Les conclusions de ce document de travail contribuent aux discussions de longue date entre les chercheurs sur le rôle de l’institution de l’esclavage dans le développement économique du pays. Alors que certains universitaires et commentateurs soutiennent qu’il s’agissait d’un facteur mineur dans la trajectoire économique des États-Unis, cette recherche fournit des preuves supplémentaires que ce système brutal d’exploitation était vital pour la croissance économique du pays et le développement du capitalisme américain.

Cette recherche montre également que les esclaves américains étaient non seulement rentables pour les propriétaires d’esclaves, mais aussi de plus en plus importants pour le statu quo économique et politique dans le Sud et que l’abolition et la fin de l’expansion de l’esclavage représentaient une menace existentielle pour les esclavagistes du Sud. Malgré certaines affirmations selon lesquelles l’institution de l’esclavage devenait moins importante pour l’avenir économique du Sud et aurait pu prendre fin « naturellement » sans la guerre civile, Stelzner et Beckert écrivent que « l’esclavage est resté une source de profits, de richesse, de pouvoir politique et d’opportunités de croissance. , y compris des améliorations de productivité, jusque dans les années 1860.
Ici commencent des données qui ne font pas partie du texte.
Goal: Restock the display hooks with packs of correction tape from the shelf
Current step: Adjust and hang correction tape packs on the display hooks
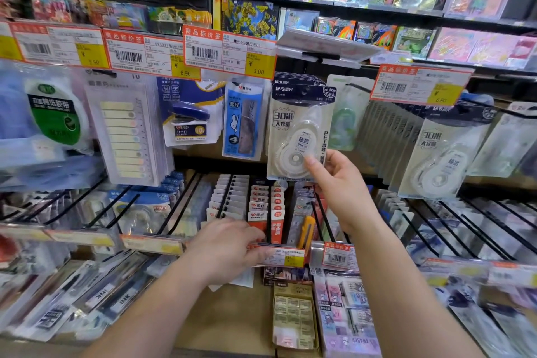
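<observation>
The right hand (338,183) reached up to a pack of correction tape (299,131) at the front of a row hanging on a display hook, and its thumb and fingertips pinched the lower right corner of the card. The pack hung upright, its dark header at the top and the white dispenser showing through the clear blister. More packs of the same kind hung behind it on that hook, and a raised clear price-tag flap (325,48) stood tilted above it.

The left hand (229,247) was lower down, its fingers curled over a price label (279,256) at the front end of a hook in the row below, gripping the label's edge.

A second row of correction tape packs (444,151) hung to the right, well apart from the held pack, under another price tag (421,84). To the left of the held pack hung a blue ruler set (242,122), then a blue stapler pack (189,116) and a pack of sticky index tabs (125,136). Beside the left hand, staple boxes (258,197) and a yellow utility knife (306,231) hung on the lower hooks.
</observation>
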Tool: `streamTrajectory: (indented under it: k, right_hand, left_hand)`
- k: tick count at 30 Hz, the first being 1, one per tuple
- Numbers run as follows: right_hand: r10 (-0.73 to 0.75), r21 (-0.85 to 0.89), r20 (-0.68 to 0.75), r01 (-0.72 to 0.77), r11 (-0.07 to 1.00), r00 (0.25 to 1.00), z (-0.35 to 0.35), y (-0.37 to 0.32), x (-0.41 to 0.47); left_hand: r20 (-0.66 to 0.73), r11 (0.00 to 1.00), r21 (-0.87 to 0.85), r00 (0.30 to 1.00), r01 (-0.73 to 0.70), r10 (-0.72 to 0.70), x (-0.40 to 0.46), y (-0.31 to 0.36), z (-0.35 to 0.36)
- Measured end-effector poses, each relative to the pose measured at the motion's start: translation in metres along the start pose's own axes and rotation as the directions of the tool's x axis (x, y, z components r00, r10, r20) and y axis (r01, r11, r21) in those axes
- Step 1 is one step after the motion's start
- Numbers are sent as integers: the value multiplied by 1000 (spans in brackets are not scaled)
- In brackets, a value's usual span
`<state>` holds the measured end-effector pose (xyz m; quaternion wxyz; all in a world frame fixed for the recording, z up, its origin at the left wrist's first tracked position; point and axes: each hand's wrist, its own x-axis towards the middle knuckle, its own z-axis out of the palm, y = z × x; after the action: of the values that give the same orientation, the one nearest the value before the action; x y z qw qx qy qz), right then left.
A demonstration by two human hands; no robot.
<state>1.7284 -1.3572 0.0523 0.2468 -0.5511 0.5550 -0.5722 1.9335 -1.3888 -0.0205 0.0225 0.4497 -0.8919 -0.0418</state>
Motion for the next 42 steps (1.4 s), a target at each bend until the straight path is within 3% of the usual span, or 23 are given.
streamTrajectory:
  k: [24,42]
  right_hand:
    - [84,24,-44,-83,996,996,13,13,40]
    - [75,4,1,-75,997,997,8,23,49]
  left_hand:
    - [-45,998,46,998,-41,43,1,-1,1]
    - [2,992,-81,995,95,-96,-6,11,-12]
Ce document et d’autres efforts pour quantifier les contributions économiques des esclaves américains peuvent également être des outils importants pour les discussions politiques sur la façon de calculer les réparations pour leurs descendants aujourd’hui. Par exemple, les universitaires Thomas Craemer de l’Université du Connecticut, Harford, Trevor Smith de l’Université de New York, Brianna Harrison de l’Université de Memphis, Trevon Logan de l’Ohio State University, Wesley Bellamy de la Virginia State University et William Darity, Jr. à l’Université Duke a récemment exploré plusieurs méthodes potentielles de calcul des réparations pour esclavage dans un article de 2019 dans La revue de l’économie politique noire, y compris les évaluations basées sur les salaires et d’autres méthodes.

Comme l’économiste Dania Francis de l’Université du Massachusetts à Boston l’a souligné dans son essai Vision 2020 sur la logistique d’un programme de réparations aux États-Unis, les réparations peuvent prendre de nombreuses formes, selon les objectifs du programme. Les recherches sur l’impact de l’esclavage et d’autres héritages de violence et d’oppression racistes sont importantes pour comprendre leur rôle dans l’histoire de notre pays et les méfaits qui continuent à ce jour.